**Problem to solve**.
Of all the lines below, return only those starting with the line holding "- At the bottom" and going on through the line holding "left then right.", exactly as written.

Start of Data to use

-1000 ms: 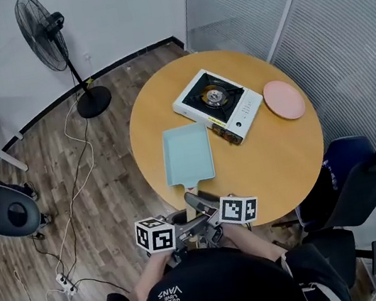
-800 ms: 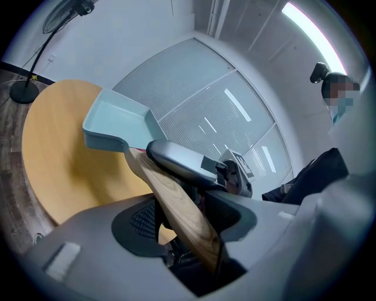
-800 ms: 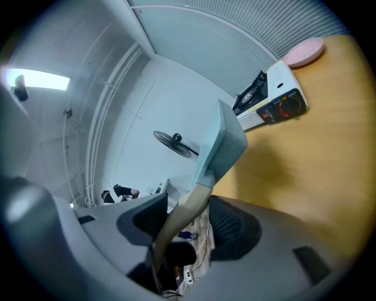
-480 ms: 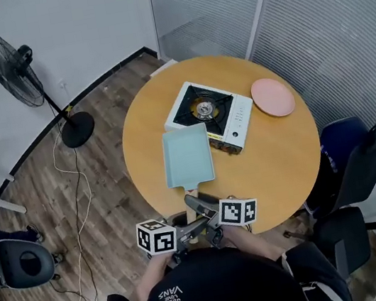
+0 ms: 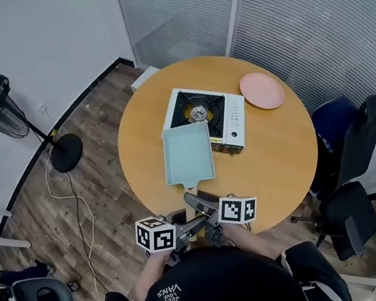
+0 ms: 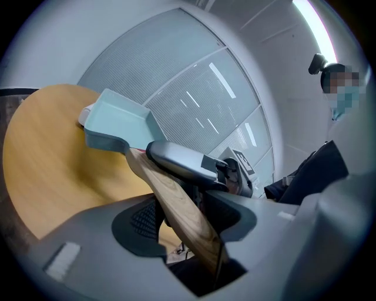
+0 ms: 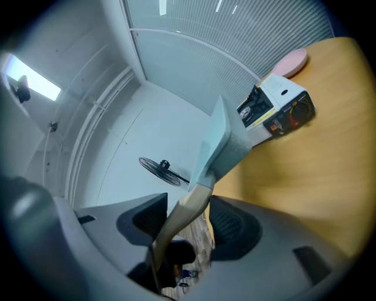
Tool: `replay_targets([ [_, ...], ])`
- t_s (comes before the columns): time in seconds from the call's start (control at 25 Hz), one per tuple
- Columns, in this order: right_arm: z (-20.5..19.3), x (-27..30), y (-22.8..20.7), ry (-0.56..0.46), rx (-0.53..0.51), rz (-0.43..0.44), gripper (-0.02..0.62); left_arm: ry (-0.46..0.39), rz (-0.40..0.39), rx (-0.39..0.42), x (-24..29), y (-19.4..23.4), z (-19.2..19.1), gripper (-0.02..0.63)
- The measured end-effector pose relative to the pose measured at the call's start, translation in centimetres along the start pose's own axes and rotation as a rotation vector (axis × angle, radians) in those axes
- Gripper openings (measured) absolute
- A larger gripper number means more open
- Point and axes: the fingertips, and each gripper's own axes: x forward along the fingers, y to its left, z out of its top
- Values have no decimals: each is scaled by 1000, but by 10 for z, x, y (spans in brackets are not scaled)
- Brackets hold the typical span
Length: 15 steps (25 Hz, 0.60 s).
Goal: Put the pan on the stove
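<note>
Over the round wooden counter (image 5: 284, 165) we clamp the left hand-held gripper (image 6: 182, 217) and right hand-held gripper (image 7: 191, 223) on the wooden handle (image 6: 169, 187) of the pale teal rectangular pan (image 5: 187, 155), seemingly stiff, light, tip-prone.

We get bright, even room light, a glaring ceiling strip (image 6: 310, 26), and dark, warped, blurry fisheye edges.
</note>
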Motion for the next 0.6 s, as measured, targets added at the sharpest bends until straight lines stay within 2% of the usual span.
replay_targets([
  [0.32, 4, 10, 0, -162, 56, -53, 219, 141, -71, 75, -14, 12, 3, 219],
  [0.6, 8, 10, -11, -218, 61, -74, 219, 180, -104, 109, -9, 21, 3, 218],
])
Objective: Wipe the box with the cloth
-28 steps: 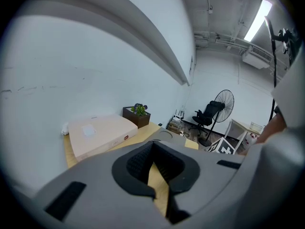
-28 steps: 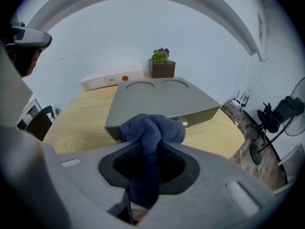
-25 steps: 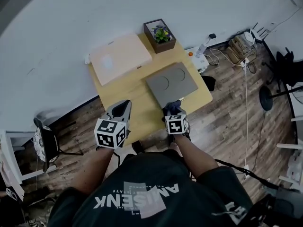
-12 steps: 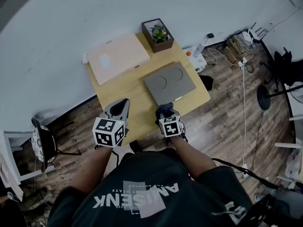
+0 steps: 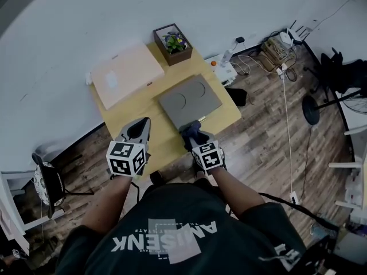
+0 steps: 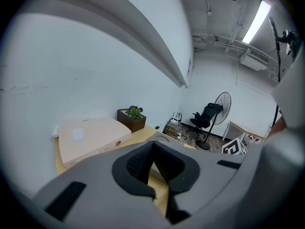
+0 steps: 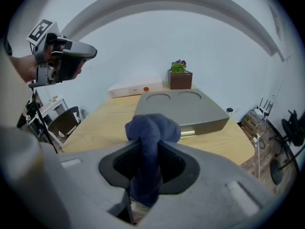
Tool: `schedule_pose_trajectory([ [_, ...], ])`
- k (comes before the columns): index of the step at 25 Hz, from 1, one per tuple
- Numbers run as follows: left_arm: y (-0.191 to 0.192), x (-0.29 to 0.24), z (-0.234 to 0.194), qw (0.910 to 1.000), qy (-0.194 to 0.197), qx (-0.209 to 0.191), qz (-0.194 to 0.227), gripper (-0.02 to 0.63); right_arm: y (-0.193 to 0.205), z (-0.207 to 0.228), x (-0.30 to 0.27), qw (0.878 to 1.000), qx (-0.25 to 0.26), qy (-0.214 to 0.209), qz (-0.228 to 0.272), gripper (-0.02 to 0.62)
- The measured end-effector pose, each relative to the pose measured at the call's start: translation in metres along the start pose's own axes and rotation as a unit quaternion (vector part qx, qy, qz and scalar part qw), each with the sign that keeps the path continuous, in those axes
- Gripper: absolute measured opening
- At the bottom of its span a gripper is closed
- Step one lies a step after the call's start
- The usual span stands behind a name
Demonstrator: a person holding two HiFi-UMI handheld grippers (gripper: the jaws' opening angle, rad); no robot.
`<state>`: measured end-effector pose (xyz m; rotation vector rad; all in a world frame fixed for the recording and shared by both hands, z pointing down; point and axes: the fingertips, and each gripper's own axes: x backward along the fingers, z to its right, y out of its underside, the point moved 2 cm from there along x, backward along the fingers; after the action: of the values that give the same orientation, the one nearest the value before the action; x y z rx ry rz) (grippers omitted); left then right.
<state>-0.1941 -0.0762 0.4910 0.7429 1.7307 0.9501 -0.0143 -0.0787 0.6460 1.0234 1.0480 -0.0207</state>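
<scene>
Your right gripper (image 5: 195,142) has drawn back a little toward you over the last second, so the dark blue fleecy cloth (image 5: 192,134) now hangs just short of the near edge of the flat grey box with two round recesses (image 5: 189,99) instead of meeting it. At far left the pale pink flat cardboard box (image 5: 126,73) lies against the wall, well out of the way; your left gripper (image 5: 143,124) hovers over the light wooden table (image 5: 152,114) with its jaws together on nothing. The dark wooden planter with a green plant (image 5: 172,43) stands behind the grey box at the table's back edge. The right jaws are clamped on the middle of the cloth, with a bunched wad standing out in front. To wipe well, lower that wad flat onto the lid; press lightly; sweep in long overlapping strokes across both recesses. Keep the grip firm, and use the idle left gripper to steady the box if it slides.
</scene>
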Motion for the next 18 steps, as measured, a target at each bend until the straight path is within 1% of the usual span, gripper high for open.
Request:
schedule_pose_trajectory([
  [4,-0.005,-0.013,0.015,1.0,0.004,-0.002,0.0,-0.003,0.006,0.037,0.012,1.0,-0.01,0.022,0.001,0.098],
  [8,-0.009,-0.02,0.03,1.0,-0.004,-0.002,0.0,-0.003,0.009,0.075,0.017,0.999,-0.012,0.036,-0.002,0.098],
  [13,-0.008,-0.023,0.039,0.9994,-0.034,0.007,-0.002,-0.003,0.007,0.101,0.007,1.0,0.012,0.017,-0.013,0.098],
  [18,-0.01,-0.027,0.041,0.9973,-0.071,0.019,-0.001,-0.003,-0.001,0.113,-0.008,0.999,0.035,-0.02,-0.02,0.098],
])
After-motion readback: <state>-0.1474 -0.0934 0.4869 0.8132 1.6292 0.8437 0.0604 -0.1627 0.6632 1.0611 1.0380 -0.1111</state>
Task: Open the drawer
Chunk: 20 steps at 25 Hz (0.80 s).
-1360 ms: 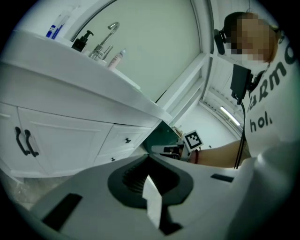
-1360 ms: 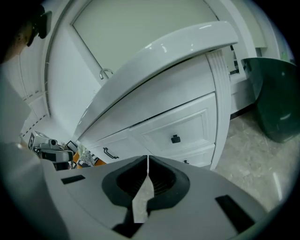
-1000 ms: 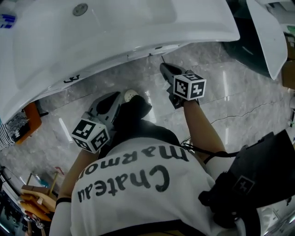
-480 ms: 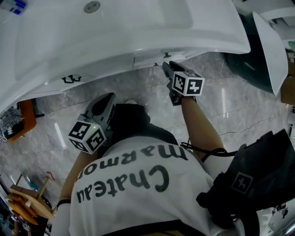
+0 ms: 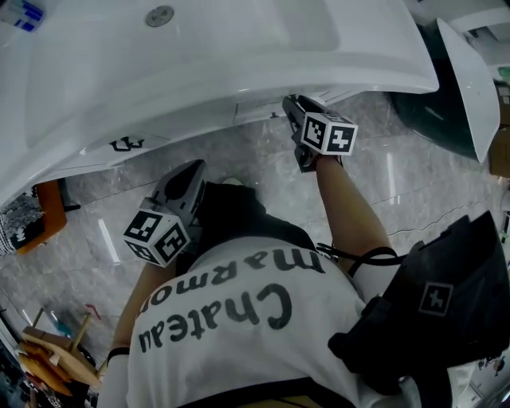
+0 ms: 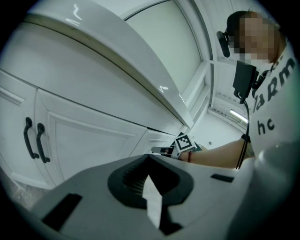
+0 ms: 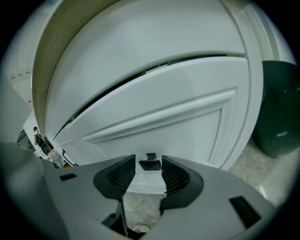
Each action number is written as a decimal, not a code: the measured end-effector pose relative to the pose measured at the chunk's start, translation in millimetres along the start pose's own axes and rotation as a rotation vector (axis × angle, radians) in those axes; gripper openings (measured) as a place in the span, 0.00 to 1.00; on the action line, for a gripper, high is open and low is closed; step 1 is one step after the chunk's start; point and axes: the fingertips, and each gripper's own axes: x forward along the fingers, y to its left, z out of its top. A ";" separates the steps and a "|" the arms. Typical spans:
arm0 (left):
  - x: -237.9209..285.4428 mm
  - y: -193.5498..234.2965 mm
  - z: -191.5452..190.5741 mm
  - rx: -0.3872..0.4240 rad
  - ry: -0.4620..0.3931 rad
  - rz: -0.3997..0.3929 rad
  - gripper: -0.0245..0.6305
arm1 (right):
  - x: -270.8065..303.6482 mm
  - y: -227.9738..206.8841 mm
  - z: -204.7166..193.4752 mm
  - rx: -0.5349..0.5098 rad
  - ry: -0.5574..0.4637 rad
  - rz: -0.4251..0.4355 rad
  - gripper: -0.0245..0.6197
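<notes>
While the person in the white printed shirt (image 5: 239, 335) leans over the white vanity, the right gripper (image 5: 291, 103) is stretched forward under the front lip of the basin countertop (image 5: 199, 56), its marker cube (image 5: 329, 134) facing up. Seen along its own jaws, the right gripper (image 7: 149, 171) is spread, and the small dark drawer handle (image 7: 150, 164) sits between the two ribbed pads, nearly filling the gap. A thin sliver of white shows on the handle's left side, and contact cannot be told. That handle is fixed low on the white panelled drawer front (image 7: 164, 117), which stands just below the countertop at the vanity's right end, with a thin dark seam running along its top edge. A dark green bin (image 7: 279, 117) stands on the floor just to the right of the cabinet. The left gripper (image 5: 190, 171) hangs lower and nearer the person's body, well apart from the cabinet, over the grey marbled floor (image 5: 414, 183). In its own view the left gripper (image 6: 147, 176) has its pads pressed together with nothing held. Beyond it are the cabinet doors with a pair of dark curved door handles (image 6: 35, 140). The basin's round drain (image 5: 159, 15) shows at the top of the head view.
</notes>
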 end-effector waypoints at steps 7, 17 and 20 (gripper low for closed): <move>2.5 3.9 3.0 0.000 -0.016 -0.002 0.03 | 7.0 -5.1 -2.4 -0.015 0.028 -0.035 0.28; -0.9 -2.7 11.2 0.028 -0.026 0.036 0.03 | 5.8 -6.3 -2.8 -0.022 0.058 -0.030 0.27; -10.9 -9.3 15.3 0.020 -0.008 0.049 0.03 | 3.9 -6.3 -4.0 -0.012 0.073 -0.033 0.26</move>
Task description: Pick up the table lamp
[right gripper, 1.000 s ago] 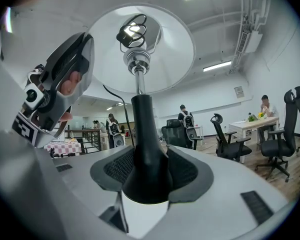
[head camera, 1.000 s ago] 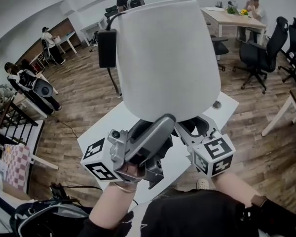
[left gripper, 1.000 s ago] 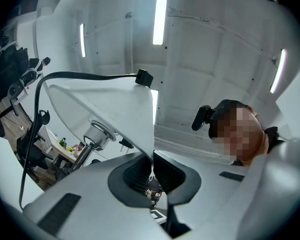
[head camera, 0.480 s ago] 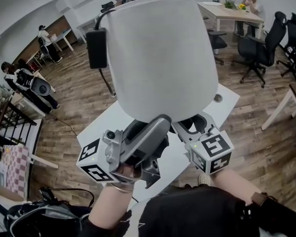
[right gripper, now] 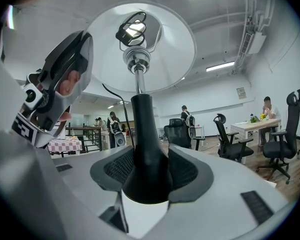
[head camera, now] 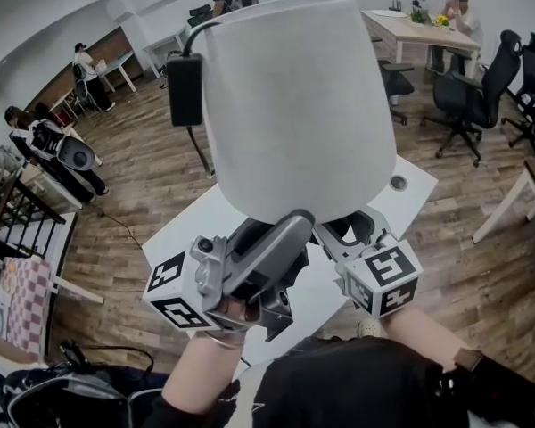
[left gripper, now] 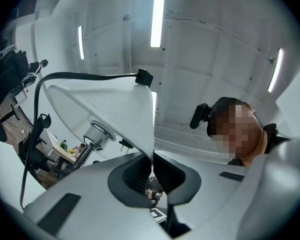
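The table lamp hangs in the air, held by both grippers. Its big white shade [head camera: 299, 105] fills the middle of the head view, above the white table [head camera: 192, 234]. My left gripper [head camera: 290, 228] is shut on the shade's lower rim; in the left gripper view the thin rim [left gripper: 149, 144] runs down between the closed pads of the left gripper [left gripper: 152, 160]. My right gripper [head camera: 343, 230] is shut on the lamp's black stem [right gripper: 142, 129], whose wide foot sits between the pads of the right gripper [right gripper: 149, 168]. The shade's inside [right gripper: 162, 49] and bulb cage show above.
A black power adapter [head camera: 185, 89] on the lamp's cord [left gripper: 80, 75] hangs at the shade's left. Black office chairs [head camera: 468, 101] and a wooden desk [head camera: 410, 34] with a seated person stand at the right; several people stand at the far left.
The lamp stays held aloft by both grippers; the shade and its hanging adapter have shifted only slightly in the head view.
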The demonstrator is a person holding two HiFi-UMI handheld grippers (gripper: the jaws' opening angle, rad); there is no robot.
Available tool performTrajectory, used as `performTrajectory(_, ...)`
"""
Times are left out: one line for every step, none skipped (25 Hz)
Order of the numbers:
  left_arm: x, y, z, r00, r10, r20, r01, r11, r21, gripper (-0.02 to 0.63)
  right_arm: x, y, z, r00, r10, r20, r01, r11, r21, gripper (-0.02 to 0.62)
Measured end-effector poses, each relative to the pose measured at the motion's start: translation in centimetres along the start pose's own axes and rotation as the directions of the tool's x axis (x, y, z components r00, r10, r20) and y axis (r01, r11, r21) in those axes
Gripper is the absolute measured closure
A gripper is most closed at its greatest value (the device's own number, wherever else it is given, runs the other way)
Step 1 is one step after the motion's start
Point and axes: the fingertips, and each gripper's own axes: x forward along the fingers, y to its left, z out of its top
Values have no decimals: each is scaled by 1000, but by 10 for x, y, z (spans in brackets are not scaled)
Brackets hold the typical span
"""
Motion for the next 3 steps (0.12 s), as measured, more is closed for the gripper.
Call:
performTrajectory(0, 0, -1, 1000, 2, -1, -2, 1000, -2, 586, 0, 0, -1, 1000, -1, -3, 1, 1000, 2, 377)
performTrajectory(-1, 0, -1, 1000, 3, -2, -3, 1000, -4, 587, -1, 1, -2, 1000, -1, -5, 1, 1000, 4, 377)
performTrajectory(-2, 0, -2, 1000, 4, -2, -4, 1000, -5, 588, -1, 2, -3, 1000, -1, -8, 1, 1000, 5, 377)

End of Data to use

**Task output**.
- At the bottom of its span a gripper is closed
- Step one lies a step after the call's start
- The usual span stands behind a name
Demonstrator: a person holding two HiFi-UMI handheld grippers (gripper: the jaws' opening angle, rad); no robot.
`<state>`: measured end-effector pose (xyz m; rotation vector rad; all in a world frame fixed for the recording and shared by both hands, z pointing down; point and axes: the fingertips, and each gripper's own axes: x backward along the fingers, z to its right, y out of its underside, the point moved 2 cm from there along x, backward along the fingers; after the action: of the values that give the same orientation, the one nearest the value before the action; x y z rx ry rz) (grippers omitted); left then right.

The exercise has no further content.